Medically reviewed by Dr. Tom Biernacki, DPM
Board-certified podiatric surgeon | Balance Foot & Ankle, Howell & Bloomfield Hills, MI
Last reviewed: May 2026
Balance Foot & Ankle offers same-day appointments for urgent foot and ankle conditions across Southeast Michigan — but the most important factor in outcomes isn’t getting seen quickly. Our podiatrists explain what to do in the first 24-48 hours before your appointment that most patients skip entirely. Call (810) 206-1402 — expert podiatric care across Michigan.

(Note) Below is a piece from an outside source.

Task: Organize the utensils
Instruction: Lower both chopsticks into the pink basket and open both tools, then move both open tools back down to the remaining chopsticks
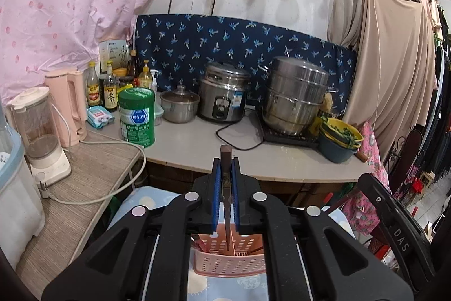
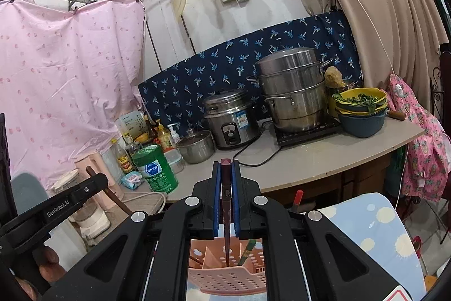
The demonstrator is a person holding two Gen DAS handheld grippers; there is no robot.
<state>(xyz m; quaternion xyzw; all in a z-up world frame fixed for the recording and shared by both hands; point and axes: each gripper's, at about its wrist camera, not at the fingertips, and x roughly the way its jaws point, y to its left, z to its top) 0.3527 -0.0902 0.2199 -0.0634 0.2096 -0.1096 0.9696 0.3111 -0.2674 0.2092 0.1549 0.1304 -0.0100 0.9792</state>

| Lesion Type | Appearance | Malignant Potential | Key Diagnostic Feature | Treatment |
|---|---|---|---|---|
| Subungual Melanoma | Dark longitudinal streak (melanonychia); irregular pigment bands; Hutchinson’s sign | High — 5-year survival 16–80% by stage | Hutchinson’s sign: pigment spreading to nail fold | Wide excision; ray amputation if advanced; sentinel node biopsy |
| Acral Lentiginous Melanoma | Irregular dark macule on sole or heel; can depigment in advanced stage | High — often diagnosed late (thick lesion) | Most common melanoma in darker skin tones; plantar sole location | Wide local excision (2cm margin); sentinel node; oncology referral |
| Squamous Cell Carcinoma (SCC) | Firm, ulcerated, keratotic nodule; may look like chronic wound or wart | Moderate-high; 3–5% metastasis if untreated | Chronic non-healing ulcer on sole/toe; biopsy confirms | Mohs surgery or wide excision; radiation if non-resectable |
| Basal Cell Carcinoma (BCC) | Pearly, translucent papule; rarely ulcerated on foot (uncommon location) | Low — rarely metastasizes; locally destructive | Rolled, pearly border; uncommon on foot | Excision; Mohs if near critical structures |
| Kaposi’s Sarcoma | Purple-red vascular papules; may involve foot/ankle | Moderate — associated with HIV/immunosuppression | Violaceous vascular tumor; check HIV status | Oncology referral; systemic therapy; radiation |
| ABCDE Criterion | Normal | Concerning Finding | Action Threshold |
|---|---|---|---|
| A — Asymmetry | Symmetric lesion halves | One half does not mirror the other | Biopsy if asymmetric + any other flag |
| B — Border | Smooth, well-defined edge | Irregular, notched, or satellite borders | Biopsy if border irregular |
| C — Color | Uniform single color | Multiple shades: black, brown, red, white, blue | Immediate biopsy if variegated color |
| D — Diameter | Under 6mm (pencil eraser) | Greater than 6mm or rapidly growing | Biopsy regardless of appearance if >6mm + change |
| E — Evolution | Unchanged for years | Any change in size, shape, color, or new symptom | Biopsy if any evolution — this is most sensitive criterion |
| F (added) — Funny-looking | Resembles other lesions on same patient | “Ugly duckling” — looks different from patient’s other moles | Clinical suspicion + biopsy |
Medically Reviewed | Dr. Tom Biernacki, DPM | Board-Certified Podiatric Surgeon | Balance Foot & Ankle, Michigan

The most important clinical decision with Skin Cancer Foot Ankle Melanoma Michigan Podiatrist isn’t which treatment to start with — it’s identifying the correct subtype. That changes everything. Call (810) 206-1402.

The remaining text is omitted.